Estas grandes construcciones profundizan en la histórica segregación socio espacial de la metrópolis, encarecen las rentas urbanas y contribuyen al desplazamiento directo e indirecto de la población residente. Las viviendas y los espacios construidos, por sus altos precios, son inaccesibles para la mayoría de la población local y las edificaciones suelen no ocuparse durante largas etapas.

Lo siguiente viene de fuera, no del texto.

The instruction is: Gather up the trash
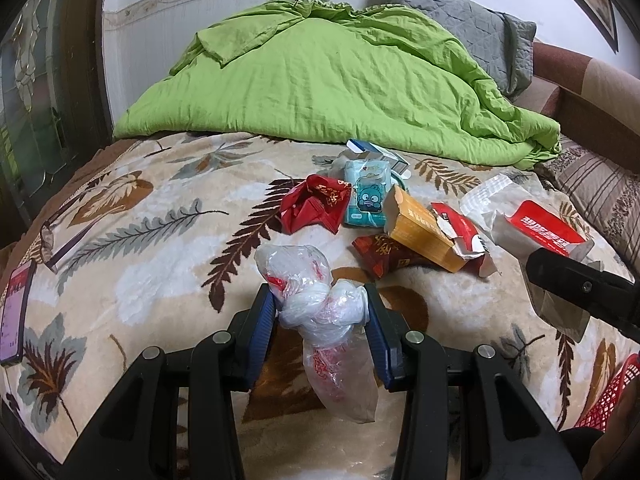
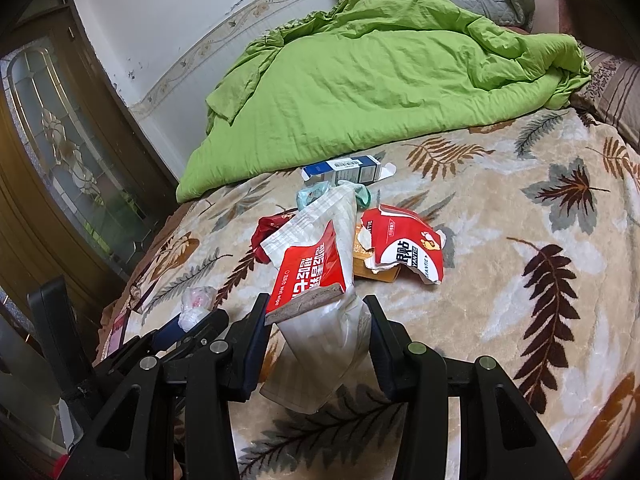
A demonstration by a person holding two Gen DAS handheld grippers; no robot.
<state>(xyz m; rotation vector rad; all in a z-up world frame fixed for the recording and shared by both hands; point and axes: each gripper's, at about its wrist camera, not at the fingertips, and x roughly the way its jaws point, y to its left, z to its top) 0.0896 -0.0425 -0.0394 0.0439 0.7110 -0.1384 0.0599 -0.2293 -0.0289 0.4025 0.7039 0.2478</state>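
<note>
Meanwhile left tool [image 1: 320,312] clamps knotted bag [image 1: 320,320], right tool [image 2: 318,320] clamps wipes packet [image 2: 320,280], bare blanket [image 2: 520,300] rightward.

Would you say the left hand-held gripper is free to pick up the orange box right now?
Probably not: the left hand-held gripper is already shut on a knotted plastic bag. The orange box lies uncovered ahead, but the bag must be dropped first.

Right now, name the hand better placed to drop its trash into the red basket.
Right, probably. In the left wrist view the red basket sits at the far right edge, below the right gripper holding the wet-wipe packet; the left gripper with its plastic bag is further off.
</note>
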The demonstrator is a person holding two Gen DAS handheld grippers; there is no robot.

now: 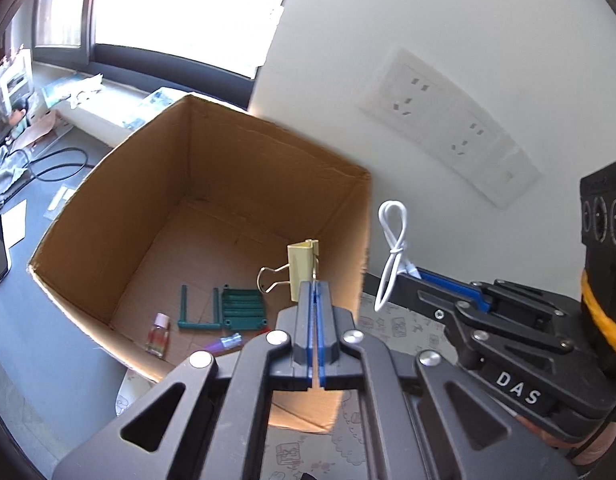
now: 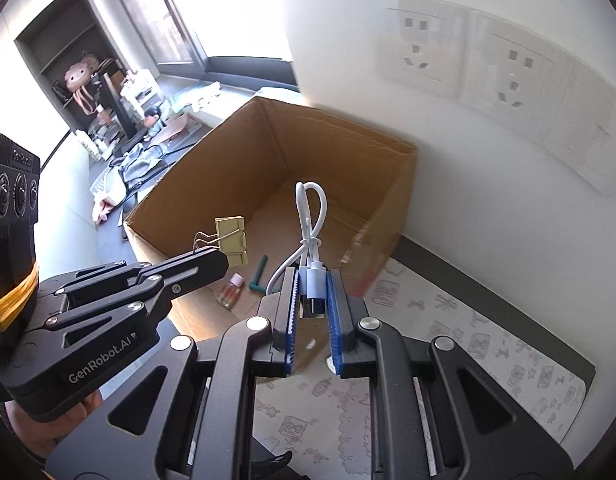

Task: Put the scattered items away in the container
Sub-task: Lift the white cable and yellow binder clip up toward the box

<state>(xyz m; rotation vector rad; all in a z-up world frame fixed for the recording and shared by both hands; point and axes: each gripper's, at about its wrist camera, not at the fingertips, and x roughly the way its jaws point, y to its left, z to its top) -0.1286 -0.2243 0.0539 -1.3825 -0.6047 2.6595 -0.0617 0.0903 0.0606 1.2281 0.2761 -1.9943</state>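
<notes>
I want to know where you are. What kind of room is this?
Probably a home office or study: wall sockets above a dark desk, cluttered shelves by a window, and a cardboard box for tidying.

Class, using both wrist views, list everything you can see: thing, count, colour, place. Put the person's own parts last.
cardboard box: one, brown, open on the desk by the wall
binder clip: one, yellow, held over the box
cable: one, white, bundled, held near the box's right wall
small bottle: one, clear with pink cap, box floor
green plastic parts: a few, box floor
wall sockets: white, on the wall
patterned mat: one, pale, under the box
left hand-held gripper: black, blue pads, shut on binder clip
right hand-held gripper: black, blue pads, shut on cable
</notes>
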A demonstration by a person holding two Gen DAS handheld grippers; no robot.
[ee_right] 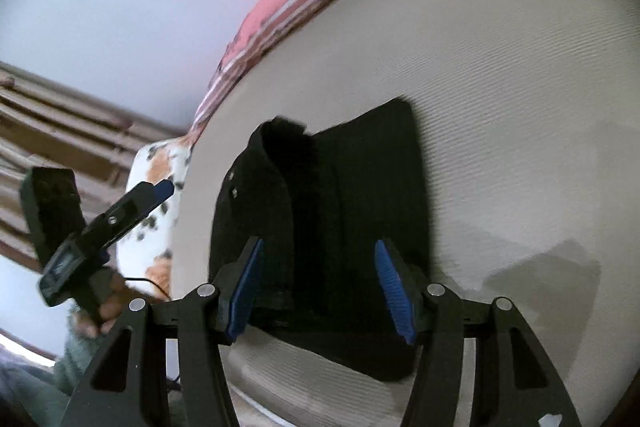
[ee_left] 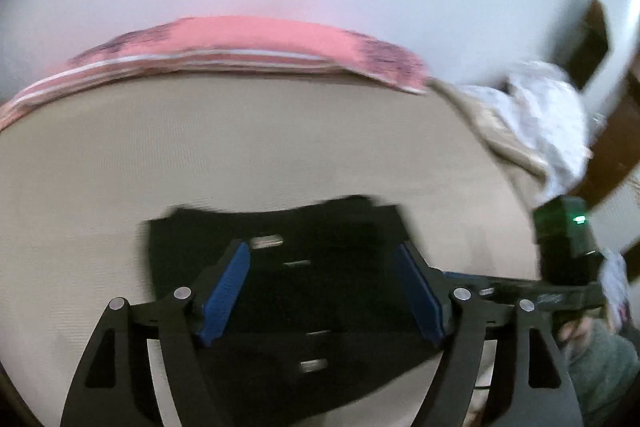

Por su parte, las ventajas para el gobierno local son varias: la industria de la construcción crea empleos y desencadena la actividad de varias ramas productivas; se amplía la superficie para el cobro de impuestos y los nuevos edificios hacen parecer que se progresa, y también permite mostrar que la izquierda no está peleada con la inversión privada. En síntesis, la política pública que favorece este tipo de desarrollo está construyendo un urbanismo fantasma, porque sigue vaciando de población las áreas centrales y origina artefactos que no tienen uso, aunque hacen ver a la capital y a su gobierno como competitivos y modernos. Es decir, la política pública y la inversión inmobiliaria, financiera local y global están construyendo un enorme despilfarro en la ciudad.